## YOUR INSTRUCTIONS
Read the lines below, and copy any that contain the string "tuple".

[Opening DATA RECORDS section]

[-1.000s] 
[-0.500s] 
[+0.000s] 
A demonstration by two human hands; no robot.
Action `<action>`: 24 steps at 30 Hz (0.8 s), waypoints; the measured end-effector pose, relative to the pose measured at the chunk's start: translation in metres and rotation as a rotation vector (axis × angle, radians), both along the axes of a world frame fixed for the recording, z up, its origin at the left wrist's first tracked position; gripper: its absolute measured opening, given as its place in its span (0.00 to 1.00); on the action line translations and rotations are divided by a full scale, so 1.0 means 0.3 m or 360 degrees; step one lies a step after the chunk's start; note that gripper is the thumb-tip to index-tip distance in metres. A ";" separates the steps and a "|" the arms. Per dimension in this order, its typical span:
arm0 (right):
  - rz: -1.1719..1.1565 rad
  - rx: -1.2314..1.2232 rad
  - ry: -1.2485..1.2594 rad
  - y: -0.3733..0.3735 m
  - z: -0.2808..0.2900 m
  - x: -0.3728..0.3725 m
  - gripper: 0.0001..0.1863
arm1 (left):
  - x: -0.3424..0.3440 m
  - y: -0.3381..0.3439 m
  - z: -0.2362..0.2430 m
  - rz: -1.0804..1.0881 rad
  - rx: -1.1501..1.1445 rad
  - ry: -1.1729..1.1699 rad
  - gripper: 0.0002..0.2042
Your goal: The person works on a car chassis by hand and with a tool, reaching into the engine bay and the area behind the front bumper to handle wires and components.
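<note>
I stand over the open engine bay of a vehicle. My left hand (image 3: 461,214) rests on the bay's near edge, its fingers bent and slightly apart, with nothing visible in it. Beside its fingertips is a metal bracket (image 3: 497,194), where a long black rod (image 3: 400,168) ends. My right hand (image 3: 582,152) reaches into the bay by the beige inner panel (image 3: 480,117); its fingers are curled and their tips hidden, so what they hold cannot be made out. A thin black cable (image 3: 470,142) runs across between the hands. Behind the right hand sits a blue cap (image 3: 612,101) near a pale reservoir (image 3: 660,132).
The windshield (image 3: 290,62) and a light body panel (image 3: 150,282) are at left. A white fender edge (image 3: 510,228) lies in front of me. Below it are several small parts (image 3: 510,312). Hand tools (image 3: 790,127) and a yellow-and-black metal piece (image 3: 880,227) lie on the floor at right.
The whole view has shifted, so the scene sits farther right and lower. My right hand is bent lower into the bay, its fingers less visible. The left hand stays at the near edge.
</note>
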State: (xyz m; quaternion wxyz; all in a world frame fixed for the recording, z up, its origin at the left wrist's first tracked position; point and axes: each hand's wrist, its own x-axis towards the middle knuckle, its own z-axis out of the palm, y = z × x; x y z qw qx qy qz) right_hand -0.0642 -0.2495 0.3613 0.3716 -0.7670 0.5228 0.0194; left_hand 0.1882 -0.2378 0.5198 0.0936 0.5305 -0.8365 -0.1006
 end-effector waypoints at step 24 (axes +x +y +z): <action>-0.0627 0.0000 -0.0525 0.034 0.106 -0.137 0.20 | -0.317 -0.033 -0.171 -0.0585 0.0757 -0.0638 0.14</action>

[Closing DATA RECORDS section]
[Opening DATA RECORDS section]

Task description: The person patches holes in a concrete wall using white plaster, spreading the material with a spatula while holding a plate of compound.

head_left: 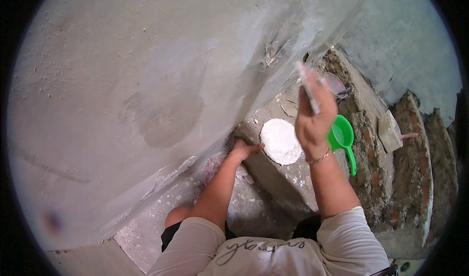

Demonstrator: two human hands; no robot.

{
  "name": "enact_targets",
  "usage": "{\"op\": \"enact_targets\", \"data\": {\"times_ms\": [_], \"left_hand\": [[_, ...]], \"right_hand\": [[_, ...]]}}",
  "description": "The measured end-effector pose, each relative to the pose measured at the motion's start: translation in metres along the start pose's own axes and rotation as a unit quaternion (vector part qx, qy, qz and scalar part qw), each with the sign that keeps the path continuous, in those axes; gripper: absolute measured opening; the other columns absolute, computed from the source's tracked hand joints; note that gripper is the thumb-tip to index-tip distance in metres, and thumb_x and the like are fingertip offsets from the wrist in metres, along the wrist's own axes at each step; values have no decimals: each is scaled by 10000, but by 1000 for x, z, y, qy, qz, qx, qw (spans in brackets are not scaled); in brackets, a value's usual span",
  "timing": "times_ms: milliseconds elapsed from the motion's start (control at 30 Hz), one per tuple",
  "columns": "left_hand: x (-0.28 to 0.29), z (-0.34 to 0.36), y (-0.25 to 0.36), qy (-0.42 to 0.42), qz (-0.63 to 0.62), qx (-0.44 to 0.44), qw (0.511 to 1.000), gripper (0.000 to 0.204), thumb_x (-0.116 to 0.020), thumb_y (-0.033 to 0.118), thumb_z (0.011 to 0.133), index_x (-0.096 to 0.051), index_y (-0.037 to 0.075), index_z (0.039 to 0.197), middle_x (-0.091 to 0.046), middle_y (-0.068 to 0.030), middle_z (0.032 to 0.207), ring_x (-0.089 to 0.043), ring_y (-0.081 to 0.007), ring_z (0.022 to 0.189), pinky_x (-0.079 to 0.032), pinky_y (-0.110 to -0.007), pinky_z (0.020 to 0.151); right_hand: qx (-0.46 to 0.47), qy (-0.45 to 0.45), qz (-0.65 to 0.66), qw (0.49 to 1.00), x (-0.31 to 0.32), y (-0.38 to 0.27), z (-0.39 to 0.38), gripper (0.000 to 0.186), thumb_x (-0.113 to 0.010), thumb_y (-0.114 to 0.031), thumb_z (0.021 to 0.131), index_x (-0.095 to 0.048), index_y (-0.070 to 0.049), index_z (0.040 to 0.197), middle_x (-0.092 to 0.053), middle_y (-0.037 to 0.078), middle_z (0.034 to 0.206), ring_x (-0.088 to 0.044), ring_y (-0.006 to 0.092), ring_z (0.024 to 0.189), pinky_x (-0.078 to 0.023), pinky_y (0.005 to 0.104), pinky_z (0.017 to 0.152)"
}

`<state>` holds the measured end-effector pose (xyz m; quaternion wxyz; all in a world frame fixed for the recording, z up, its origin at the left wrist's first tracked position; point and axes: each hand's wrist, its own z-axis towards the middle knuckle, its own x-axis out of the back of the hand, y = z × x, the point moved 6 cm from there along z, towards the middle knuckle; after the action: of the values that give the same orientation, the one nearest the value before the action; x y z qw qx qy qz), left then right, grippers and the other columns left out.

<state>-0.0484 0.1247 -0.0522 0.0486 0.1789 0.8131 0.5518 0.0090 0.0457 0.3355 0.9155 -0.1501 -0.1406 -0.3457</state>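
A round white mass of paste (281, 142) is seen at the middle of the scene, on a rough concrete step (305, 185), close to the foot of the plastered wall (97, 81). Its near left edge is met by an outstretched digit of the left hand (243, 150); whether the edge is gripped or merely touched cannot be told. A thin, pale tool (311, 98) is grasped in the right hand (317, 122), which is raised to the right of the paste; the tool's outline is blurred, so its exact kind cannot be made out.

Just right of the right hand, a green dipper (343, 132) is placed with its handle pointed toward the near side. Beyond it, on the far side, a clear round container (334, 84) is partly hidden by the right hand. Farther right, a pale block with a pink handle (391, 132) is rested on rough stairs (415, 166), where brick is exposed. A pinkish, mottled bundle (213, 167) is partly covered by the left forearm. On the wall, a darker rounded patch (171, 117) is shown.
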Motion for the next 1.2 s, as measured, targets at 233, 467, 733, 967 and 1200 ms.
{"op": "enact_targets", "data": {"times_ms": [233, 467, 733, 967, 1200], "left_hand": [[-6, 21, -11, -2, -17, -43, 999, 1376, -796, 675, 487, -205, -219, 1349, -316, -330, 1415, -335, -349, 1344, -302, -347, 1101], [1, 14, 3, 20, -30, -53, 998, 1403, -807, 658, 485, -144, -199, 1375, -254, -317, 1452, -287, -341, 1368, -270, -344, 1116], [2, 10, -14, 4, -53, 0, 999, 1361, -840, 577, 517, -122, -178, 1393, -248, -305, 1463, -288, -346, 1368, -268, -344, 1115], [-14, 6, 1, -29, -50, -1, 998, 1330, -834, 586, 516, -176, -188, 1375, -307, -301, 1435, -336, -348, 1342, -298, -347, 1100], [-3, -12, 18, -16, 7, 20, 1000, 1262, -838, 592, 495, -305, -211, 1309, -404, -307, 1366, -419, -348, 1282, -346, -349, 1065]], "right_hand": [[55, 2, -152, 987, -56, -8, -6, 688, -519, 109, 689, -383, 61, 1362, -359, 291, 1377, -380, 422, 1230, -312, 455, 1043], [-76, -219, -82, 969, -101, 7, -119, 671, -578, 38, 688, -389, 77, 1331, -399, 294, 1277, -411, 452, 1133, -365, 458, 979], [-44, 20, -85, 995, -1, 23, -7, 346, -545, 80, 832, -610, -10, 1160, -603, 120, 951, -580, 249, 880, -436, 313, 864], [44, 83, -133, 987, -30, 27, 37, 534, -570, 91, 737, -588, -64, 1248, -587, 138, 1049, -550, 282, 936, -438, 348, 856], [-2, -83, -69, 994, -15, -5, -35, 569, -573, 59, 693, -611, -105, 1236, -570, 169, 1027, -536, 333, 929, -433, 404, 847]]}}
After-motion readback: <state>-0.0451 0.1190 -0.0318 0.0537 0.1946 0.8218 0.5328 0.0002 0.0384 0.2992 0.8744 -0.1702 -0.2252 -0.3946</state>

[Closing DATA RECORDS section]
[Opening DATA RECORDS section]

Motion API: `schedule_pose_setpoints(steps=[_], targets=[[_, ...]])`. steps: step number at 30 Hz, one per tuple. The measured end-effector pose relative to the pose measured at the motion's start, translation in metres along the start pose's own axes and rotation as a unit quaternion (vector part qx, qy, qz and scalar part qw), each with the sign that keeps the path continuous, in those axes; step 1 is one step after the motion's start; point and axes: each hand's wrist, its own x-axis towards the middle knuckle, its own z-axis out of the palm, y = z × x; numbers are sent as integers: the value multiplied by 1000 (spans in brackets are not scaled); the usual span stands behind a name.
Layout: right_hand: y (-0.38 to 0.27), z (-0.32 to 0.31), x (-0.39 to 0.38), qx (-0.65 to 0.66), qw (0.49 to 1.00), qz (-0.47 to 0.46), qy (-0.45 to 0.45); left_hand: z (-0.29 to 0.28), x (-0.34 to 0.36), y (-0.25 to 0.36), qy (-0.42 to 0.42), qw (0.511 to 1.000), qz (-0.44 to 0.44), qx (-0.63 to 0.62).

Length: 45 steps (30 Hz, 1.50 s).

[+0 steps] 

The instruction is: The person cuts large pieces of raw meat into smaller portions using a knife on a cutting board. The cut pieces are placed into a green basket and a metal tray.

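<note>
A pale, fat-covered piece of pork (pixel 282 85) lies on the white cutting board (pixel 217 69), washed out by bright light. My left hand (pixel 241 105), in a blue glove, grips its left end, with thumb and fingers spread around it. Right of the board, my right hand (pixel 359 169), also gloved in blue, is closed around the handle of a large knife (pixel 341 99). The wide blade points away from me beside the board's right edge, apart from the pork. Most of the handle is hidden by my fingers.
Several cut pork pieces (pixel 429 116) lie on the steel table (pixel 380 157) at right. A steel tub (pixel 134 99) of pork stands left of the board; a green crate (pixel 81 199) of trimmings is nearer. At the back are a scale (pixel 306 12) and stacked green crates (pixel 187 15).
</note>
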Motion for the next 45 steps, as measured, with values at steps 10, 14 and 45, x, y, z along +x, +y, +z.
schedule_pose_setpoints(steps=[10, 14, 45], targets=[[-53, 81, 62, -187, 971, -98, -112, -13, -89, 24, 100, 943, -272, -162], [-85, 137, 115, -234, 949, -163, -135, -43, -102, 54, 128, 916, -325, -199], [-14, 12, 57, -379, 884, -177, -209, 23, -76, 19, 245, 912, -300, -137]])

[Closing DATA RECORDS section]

## RESPONSE AREA
  "timing": "times_ms: milliseconds elapsed from the motion's start (control at 30 Hz), one per tuple",
Motion API: `schedule_pose_setpoints(steps=[_], targets=[[_, ...]])`. steps: step number at 30 Hz, one per tuple. The measured end-effector pose relative to the pose measured at the motion's start, translation in metres along the start pose's own axes and rotation as a unit quaternion (vector part qx, qy, qz and scalar part qw), each with the sign that keeps the path continuous, in those axes; step 1 is one step after the motion's start; point and axes: each hand's wrist, its own x-axis towards the middle knuckle, its own z-axis out of the palm, y = z × x; numbers are sent as integers: the value multiplied by 1000 (spans in brackets are not scaled); the usual span stands behind a name.

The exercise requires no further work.